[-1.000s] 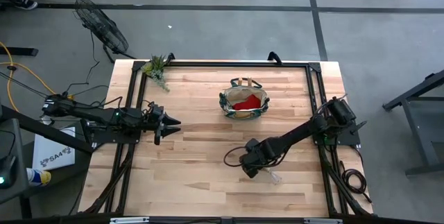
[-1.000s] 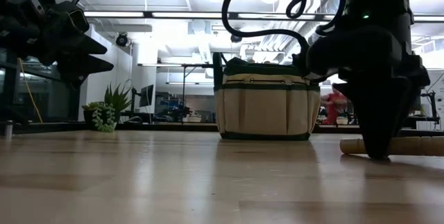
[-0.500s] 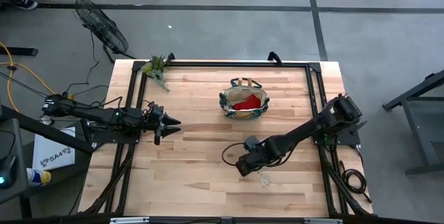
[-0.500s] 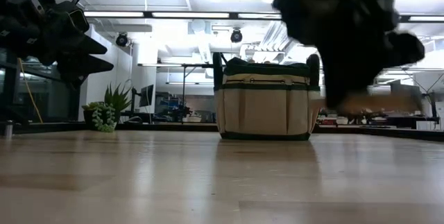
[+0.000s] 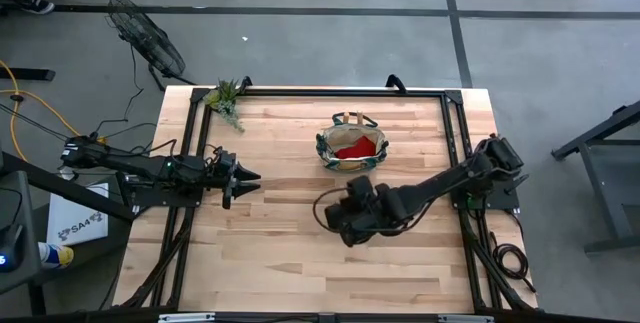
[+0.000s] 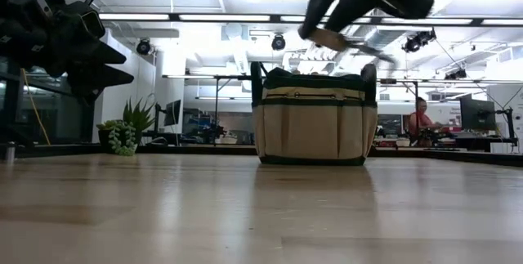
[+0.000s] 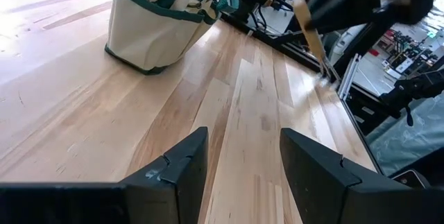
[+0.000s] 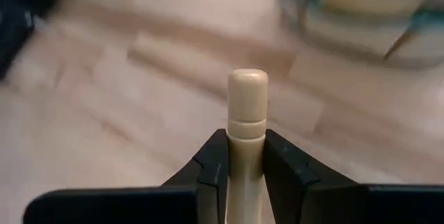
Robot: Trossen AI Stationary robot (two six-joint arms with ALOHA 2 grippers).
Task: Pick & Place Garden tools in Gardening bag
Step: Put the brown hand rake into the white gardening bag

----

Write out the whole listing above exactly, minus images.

> ANSWER TO THE EXERCISE
[-1.000s] 
[-1.000s] 
[-0.500s] 
[-0.500s] 
[+0.000s] 
[+0.000s] 
[+0.000s] 
[+0.000s] 
Robot: Trossen AI Stationary robot (two six-joint arms with ALOHA 2 grippers).
Task: Pick & Place Garden tools in Gardening bag
Step: Put the brown hand rake into the white gardening bag

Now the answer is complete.